◆ Activity
Output the data below line for line, exactly, up to and including the line where "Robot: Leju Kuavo" appears.

BEGIN Supplied information

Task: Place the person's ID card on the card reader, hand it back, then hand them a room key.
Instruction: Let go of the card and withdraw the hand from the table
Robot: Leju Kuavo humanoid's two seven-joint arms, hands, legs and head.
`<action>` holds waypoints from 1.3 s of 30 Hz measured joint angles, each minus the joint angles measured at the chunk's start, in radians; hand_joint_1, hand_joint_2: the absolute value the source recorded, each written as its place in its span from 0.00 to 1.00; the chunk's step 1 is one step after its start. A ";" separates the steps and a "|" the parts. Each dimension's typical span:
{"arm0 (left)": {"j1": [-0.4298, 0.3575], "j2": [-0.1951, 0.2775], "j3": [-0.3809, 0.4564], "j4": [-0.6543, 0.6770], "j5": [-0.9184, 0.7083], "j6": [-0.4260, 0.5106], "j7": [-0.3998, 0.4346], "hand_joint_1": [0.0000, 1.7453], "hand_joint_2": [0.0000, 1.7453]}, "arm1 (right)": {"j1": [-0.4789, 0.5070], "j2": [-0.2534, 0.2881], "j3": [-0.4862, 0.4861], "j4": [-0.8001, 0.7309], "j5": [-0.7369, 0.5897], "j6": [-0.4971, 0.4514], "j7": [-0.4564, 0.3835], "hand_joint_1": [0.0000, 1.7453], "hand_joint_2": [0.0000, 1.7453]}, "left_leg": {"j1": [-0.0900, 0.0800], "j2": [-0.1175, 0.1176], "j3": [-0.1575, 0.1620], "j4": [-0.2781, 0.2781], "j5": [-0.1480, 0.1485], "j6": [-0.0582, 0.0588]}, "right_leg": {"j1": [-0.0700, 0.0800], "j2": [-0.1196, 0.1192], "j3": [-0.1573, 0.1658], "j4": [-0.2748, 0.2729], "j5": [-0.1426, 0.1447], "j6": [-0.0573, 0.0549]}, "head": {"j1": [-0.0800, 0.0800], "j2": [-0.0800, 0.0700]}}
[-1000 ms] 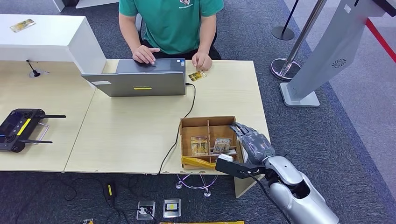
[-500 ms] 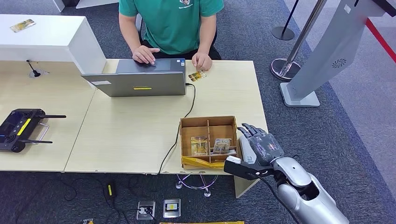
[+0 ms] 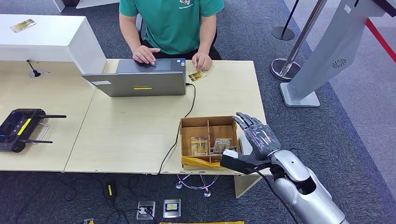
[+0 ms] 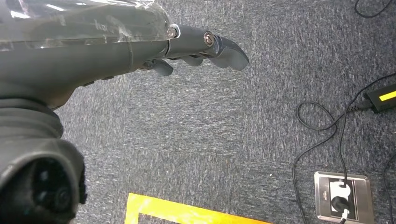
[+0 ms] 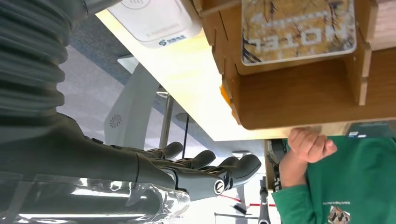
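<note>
My right hand (image 3: 256,140) hovers with its fingers stretched out and nothing in it, just off the right side of the wooden divided box (image 3: 208,120). Its fingers (image 5: 205,170) reach past the table edge. Beside the box lies the white card reader (image 5: 149,18). A patterned hotel key card (image 5: 299,30) stands in a box compartment, and others (image 3: 200,144) stand in the front compartments. A gold-patterned card (image 3: 197,75) lies on the table by the person's hand (image 3: 201,60). My left hand (image 4: 201,44) hangs over the carpet, holding nothing.
The person in green sits behind the open laptop (image 3: 140,80), whose cable (image 3: 184,116) runs past the box's left side. A black remote controller (image 3: 18,128) lies at far left. A stanchion base (image 3: 282,67) and a grey kiosk (image 3: 322,56) stand right of the table.
My right hand has lifted from the box's front right corner, swung a little right, then forward along the box's side. The person and the card by their hand have not moved.
</note>
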 joint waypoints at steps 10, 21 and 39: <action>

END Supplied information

◆ Output below
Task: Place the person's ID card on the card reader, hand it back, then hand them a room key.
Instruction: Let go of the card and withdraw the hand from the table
Robot: Leju Kuavo humanoid's two seven-joint arms, hands, legs and head.

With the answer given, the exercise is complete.